Aim of the task ::
Go through the entries below and collect each line with the string "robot" in it.

----

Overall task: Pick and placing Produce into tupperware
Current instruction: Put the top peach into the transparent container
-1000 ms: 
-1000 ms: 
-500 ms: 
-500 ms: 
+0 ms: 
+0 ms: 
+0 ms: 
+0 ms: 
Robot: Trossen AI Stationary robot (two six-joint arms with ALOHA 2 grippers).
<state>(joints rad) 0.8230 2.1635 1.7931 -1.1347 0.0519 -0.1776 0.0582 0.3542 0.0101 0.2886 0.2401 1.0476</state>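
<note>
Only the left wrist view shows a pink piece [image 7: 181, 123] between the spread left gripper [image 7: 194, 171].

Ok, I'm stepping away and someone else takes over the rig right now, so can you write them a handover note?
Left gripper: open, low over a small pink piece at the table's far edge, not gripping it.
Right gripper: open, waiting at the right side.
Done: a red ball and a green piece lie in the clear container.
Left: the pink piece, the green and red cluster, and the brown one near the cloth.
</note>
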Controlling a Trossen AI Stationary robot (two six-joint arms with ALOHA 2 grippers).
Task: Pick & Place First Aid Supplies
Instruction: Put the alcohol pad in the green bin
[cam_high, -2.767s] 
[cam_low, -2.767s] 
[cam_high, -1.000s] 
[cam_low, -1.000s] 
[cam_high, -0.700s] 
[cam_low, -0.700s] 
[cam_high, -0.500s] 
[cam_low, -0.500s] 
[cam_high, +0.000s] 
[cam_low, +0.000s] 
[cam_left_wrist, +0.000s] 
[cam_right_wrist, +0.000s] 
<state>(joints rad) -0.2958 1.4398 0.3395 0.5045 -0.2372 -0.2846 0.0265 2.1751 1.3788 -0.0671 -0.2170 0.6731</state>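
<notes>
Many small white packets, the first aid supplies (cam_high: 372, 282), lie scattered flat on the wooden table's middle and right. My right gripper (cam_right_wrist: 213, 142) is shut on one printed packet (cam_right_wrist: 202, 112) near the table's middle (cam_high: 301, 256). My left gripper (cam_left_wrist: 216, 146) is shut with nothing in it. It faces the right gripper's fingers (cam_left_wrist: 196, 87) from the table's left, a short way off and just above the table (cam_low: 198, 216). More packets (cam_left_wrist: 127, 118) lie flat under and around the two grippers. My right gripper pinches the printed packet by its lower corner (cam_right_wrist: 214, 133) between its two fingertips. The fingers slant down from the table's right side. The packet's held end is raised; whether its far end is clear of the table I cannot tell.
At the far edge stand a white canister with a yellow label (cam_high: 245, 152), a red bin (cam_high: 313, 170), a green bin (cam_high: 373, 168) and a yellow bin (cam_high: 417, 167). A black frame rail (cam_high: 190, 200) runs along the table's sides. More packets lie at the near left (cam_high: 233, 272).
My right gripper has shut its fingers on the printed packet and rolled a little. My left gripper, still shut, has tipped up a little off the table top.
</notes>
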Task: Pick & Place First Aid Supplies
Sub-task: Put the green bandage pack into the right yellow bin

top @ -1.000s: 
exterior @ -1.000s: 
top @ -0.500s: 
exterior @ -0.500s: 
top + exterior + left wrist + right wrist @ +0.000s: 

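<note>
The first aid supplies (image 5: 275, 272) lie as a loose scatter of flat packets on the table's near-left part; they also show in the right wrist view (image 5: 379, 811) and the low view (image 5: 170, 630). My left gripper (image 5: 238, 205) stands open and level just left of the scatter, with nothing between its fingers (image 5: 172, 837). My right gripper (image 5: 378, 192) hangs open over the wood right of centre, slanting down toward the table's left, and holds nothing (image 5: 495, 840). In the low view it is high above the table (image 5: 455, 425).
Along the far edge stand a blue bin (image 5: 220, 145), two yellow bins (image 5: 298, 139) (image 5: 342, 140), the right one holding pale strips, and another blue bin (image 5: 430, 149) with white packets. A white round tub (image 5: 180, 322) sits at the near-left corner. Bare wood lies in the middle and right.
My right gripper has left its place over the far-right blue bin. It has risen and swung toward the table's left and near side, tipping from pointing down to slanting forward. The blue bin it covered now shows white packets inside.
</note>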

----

Response for this exercise ::
Robot: Trossen AI Stationary robot (two six-joint arms with ALOHA 2 grippers).
Controlling a Trossen AI Stationary robot (two six-joint arms with ALOHA 2 grippers).

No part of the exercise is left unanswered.